One of Chang's claims is that mainstream economists do not bother to take history seriously. It is true that they have a reputation for Whiggishness in their intellectual history - "Inside every classical economist is a modern one trying to get out"; "Adam Smith's Invisible Hand is really a primitive form of general equilibrium analysis"; etc. But Chang is hardly the best advertisement for serious heterodox economics history. Just like those he criticises, he starts with his beliefs fully formed and sifts through the historical material for evidence that conforms to that pattern. He neglects the historical economy - such as the internal reforms in the relevant countries that dramatically increased domestic free trade even while international trade remained restricted. He neglects the history of ideas - presenting  laughably crude representations of complex debates about public policy and economic theory. The resulting amateur view of history lacks proportion or perspective, as may be gleaned for example from his curious conclusion that "the American Civil War was fought on the issue of tariff as much as, if not more, [than] on the issue of slavery".

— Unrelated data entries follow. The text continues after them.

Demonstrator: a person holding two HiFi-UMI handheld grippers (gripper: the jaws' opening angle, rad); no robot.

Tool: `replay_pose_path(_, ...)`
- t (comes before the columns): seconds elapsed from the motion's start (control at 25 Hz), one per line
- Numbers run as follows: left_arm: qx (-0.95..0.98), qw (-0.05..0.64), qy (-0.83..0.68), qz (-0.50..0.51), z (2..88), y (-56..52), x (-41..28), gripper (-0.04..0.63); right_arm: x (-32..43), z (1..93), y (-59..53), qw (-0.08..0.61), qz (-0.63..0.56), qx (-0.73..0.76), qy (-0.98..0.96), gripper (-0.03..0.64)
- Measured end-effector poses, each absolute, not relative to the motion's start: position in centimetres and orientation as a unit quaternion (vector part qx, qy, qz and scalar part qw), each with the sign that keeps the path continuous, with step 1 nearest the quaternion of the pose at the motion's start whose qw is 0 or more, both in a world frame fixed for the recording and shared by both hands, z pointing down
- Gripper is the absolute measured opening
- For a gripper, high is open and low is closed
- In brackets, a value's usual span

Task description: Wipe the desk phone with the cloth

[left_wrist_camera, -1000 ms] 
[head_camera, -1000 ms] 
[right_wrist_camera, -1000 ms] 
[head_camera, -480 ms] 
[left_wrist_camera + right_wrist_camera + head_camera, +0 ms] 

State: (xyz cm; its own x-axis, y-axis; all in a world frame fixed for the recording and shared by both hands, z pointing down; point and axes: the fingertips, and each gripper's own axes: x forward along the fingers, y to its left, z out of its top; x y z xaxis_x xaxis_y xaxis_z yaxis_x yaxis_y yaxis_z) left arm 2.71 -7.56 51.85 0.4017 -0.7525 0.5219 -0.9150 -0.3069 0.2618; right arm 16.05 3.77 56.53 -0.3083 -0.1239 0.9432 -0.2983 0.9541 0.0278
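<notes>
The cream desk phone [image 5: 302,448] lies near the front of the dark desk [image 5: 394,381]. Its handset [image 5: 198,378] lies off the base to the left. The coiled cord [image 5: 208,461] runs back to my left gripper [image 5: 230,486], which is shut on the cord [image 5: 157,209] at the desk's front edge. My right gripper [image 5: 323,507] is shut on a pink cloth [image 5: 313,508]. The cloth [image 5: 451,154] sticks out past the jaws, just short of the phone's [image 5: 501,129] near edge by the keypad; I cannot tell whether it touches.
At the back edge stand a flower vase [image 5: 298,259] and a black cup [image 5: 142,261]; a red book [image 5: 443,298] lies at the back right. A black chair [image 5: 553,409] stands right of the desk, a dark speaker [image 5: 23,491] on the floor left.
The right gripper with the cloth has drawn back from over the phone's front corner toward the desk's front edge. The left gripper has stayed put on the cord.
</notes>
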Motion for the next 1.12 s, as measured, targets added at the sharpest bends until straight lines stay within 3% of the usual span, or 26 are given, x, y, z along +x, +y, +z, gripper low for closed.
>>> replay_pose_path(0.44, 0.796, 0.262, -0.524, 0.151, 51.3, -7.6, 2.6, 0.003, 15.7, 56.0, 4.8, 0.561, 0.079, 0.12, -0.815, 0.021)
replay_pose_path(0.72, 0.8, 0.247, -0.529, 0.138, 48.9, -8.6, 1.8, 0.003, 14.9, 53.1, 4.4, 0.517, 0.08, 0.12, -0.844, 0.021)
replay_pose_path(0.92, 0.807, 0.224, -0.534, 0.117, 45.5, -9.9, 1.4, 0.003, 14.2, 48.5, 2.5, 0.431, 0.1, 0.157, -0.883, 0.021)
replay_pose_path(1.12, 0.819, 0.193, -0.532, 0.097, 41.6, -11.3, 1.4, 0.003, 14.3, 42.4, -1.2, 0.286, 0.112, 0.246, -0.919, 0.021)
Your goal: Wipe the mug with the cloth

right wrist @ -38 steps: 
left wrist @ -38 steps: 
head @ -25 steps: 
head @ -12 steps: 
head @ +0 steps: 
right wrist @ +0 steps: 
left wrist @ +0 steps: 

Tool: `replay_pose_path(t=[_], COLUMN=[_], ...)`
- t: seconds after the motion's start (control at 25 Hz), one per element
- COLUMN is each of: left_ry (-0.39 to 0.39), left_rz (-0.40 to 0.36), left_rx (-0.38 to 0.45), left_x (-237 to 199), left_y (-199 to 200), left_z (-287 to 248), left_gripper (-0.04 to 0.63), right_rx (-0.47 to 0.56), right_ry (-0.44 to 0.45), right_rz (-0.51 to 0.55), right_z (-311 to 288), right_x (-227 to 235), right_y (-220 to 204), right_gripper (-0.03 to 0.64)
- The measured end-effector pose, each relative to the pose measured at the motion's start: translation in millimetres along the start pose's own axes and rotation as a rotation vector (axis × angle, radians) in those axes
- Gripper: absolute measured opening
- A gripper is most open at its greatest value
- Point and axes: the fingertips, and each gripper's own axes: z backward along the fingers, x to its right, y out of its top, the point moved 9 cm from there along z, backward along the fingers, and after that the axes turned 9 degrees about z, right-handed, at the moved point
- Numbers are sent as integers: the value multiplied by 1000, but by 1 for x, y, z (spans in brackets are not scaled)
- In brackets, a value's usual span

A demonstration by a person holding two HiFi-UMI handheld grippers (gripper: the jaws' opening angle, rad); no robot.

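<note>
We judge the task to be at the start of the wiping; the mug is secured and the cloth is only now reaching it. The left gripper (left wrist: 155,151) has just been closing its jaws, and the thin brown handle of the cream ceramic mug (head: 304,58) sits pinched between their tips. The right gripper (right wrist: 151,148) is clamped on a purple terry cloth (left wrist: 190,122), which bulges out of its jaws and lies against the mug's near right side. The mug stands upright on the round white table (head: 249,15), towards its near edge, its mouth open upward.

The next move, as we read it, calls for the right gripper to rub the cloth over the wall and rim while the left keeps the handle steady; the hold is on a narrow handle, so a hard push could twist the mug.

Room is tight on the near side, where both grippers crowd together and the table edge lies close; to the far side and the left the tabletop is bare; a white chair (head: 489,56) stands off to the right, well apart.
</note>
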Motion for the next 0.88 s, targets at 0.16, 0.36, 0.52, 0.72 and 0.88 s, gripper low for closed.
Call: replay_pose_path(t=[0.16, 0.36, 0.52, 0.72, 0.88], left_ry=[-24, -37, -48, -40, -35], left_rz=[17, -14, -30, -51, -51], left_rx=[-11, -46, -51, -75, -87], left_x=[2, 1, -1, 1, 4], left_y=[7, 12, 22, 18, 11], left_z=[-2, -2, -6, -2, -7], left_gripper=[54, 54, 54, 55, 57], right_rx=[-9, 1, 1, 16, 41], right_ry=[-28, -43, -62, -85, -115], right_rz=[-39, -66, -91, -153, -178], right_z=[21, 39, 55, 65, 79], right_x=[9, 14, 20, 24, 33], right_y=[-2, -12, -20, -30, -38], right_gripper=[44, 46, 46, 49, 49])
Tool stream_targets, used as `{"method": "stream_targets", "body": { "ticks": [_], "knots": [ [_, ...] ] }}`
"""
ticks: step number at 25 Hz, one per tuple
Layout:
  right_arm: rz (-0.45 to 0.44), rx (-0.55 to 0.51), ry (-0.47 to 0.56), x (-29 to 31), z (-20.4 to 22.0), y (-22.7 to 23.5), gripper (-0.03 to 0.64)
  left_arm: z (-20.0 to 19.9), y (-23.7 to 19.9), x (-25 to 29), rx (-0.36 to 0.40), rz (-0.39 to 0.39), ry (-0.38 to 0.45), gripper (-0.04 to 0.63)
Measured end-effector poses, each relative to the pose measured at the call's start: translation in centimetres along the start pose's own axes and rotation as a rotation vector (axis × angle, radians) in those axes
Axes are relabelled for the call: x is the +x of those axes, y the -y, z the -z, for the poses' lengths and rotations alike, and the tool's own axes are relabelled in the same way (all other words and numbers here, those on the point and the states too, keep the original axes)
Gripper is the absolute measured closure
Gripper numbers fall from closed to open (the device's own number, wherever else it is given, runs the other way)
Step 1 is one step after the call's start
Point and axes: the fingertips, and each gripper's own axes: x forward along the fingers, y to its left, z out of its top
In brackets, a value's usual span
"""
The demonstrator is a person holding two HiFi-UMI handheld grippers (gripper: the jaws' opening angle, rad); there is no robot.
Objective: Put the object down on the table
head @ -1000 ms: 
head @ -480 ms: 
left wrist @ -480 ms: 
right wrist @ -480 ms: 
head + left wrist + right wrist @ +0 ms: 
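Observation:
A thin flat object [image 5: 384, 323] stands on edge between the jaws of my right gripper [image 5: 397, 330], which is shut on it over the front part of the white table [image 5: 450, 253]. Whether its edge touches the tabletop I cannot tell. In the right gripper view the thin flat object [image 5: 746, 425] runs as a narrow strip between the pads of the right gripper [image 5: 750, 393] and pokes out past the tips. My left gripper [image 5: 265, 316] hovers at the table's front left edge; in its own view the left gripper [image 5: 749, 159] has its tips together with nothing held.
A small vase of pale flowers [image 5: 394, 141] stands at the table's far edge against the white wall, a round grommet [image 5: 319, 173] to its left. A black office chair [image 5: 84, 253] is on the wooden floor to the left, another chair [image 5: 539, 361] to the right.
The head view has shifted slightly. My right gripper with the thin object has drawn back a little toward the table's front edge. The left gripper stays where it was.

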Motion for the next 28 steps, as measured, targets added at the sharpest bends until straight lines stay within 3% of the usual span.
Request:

What puzzles me about heterodox economists like Chang is that they claim to be for the poor and justice (all that concern about 'kicking away the ladder'), but their actual recommendations favour crony capitalism at the expense of the poor. It is strange to see such smart people pointing to the fact that businesses captured government policy machines and advocated self-serving protectionism in developing economies in the past as something that should be recommended to poor countries in the present. Whatever the contested theoretical basis for infant industry nurturing in academic economics, the practice of protectionism is always a political matter. It is always called for and enacted in the interests of powerful politically connected vested interests (as with the chaebols in Chang's native S. Korea). It is only incidentally and accidentally beneficial to ordinary citizens.

Protectionism is dangerous as well as bad. It sees economic development in terms of a race between countries to gain enduring competitive advantages (again with the business ideology) rather than in terms of co-operative mutually beneficial exchange (economic ideology). That's the very attitude that undermines the spirit of the WTO, and leads rich countries to sue poor ones for copying medicines, etc. Protectionism might seem an allowable foible for middle-income and rich countries - consider for example Japan's obsession with home-grown rice - preferably democracies that can have the support of the people for those expensive white elephants. But there is overwhelming evidence that poor country governments cannot even provide (and frankly are often uninterested in providing) the 'minimal state' public goods like security, legal justice, public health, education, etc. for their peoples that Adam Smith believed was the proper role of government. So it it is utterly crazy and irresponsible to argue that what these countries' pathetic governments should be doing is taking control of their whole economy and gambling their citizens' future and present income on bets about future production technologies. The history of the last 50 years of development economics surely provides sufficient lessons about that.